> [Exercise aim] Every line below from the one containing "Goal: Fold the" to the final line must be reproduced exactly, and no other line may appear in the answer.

======== Available data ========

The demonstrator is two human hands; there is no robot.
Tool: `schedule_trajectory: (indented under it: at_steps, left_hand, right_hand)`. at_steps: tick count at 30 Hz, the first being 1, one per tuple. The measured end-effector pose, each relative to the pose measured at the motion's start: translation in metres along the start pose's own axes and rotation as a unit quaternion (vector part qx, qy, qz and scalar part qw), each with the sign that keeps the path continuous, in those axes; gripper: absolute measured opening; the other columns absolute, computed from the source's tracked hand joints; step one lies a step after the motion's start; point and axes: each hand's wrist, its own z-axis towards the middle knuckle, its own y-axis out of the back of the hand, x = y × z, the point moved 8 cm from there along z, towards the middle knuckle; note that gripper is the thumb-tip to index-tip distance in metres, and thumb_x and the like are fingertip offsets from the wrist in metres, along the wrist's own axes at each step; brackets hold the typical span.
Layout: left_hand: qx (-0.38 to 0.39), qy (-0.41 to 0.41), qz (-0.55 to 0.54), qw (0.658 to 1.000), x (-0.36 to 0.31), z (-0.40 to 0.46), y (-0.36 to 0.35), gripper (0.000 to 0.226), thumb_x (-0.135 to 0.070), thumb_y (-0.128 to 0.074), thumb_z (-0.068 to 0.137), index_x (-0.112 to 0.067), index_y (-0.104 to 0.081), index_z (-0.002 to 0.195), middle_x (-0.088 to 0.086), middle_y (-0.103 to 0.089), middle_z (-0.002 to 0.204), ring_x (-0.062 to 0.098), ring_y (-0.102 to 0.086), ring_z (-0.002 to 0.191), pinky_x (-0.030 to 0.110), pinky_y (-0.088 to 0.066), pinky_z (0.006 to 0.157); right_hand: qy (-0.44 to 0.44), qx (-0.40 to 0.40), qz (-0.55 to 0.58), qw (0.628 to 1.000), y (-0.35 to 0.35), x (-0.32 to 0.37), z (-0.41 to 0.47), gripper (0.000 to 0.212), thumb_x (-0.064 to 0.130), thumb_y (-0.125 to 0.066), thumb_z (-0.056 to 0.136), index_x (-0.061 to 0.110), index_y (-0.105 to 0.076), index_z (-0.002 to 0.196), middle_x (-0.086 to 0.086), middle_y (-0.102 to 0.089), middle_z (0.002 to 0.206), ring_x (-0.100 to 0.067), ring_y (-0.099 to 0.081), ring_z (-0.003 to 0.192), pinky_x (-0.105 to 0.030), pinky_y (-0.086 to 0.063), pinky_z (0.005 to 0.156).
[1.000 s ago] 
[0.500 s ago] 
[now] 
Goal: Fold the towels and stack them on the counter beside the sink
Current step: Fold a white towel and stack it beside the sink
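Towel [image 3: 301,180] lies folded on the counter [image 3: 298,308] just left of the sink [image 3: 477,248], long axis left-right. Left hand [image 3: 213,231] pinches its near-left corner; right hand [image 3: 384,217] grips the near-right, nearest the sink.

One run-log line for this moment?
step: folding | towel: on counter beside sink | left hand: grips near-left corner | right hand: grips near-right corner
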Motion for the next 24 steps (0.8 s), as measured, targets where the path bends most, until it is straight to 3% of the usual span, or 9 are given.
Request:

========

> [Exercise result]
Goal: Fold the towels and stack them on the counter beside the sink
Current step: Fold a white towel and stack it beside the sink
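Towel [image 3: 301,180] lies folded on the counter [image 3: 298,308] just left of the sink [image 3: 477,248], long axis left-right. Left hand [image 3: 213,231] pinches its near-left corner; right hand [image 3: 384,217] grips the near-right, nearest the sink.

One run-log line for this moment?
step: folding | towel: on counter beside sink | left hand: grips near-left corner | right hand: grips near-right corner
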Motion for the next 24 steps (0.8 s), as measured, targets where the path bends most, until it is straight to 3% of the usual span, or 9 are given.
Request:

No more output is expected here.